■ **Exercise objective**
Scan the records for the string "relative", then copy each line that has it.

[Entries taken from a collection]
- - -
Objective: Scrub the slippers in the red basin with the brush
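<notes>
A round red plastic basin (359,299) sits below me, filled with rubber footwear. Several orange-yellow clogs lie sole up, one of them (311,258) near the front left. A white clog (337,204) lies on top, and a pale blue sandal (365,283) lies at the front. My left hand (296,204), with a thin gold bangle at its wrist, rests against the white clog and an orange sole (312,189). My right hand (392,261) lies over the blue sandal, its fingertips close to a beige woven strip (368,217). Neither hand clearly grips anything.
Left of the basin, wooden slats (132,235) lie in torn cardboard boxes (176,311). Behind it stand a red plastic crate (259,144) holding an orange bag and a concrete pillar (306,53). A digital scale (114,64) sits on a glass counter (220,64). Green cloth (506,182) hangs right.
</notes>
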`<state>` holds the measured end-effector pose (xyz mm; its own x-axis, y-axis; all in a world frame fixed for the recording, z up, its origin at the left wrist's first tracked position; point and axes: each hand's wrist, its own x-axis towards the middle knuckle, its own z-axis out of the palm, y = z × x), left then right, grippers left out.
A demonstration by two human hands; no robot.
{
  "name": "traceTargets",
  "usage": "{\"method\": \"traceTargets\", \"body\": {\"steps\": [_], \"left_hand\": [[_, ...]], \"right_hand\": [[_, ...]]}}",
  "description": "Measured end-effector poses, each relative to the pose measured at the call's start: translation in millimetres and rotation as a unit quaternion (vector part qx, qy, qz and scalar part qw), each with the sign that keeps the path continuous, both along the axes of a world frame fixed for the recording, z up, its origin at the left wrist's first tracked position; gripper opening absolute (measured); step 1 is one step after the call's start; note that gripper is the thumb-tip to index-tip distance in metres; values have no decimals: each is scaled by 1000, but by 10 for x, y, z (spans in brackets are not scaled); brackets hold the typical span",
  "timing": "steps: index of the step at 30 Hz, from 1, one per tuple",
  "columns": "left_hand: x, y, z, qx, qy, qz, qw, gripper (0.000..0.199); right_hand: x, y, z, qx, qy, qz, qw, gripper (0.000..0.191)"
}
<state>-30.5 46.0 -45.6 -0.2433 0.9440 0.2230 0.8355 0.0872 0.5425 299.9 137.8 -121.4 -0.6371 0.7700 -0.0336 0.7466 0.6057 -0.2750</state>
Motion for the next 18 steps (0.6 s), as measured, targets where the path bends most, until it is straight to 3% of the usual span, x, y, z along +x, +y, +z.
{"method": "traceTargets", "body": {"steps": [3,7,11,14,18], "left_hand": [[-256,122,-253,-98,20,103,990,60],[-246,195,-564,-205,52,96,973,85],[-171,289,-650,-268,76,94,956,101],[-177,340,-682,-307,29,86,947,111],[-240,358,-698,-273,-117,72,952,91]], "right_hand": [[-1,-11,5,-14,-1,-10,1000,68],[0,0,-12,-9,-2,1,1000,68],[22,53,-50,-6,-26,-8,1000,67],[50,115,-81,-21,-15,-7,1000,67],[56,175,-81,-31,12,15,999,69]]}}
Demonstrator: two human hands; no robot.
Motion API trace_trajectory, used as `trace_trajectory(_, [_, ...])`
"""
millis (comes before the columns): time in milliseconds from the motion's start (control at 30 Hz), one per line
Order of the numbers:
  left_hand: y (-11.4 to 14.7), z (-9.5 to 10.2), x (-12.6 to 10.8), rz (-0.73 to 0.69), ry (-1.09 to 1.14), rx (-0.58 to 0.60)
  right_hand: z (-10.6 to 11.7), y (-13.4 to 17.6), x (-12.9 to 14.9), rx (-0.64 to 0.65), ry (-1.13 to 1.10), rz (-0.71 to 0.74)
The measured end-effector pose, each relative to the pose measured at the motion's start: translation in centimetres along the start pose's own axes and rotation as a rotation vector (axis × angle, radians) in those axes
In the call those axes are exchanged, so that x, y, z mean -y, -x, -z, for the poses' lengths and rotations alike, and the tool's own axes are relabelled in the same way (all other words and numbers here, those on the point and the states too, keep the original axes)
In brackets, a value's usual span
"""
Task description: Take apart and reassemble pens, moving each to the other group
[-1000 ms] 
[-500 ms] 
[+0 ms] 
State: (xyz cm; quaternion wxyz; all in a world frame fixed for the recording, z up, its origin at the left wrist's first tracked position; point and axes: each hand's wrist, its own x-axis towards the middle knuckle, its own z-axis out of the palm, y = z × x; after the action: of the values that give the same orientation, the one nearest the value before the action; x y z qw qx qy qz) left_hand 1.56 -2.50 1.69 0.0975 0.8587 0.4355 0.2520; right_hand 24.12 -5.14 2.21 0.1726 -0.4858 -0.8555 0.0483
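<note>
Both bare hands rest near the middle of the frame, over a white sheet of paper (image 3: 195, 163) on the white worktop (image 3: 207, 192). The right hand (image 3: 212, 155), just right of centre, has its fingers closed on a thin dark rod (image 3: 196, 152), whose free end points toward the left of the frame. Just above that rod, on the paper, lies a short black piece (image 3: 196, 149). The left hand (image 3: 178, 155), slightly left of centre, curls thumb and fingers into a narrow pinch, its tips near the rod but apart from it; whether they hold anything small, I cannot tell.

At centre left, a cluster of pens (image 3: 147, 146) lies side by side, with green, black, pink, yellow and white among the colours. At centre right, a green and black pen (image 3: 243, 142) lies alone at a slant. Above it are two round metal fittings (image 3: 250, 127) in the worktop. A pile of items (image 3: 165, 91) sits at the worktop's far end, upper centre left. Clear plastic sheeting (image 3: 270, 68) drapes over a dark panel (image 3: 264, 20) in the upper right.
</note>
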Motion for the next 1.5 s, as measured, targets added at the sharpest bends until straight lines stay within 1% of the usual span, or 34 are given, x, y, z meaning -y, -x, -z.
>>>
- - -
■ **Task result**
  "description": "Measured end-effector poses, each relative to the pose measured at the call's start: translation in millimetres and rotation as a unit quaternion (vector part qx, qy, qz and scalar part qw), each with the sign that keeps the path continuous, both along the axes of a world frame fixed for the recording, z up, its origin at the left wrist's first tracked position; gripper opening absolute (measured); step 1 is one step after the call's start; note that gripper is the thumb-tip to index-tip distance in metres; values have no decimals: each is scaled by 1000, but by 10 for x, y, z (spans in brackets are not scaled); brackets hold the typical span",
The measured end-effector pose, each relative to the pose measured at the motion's start: translation in centimetres along the start pose's own axes and rotation as a rotation vector (axis × angle, radians) in those axes

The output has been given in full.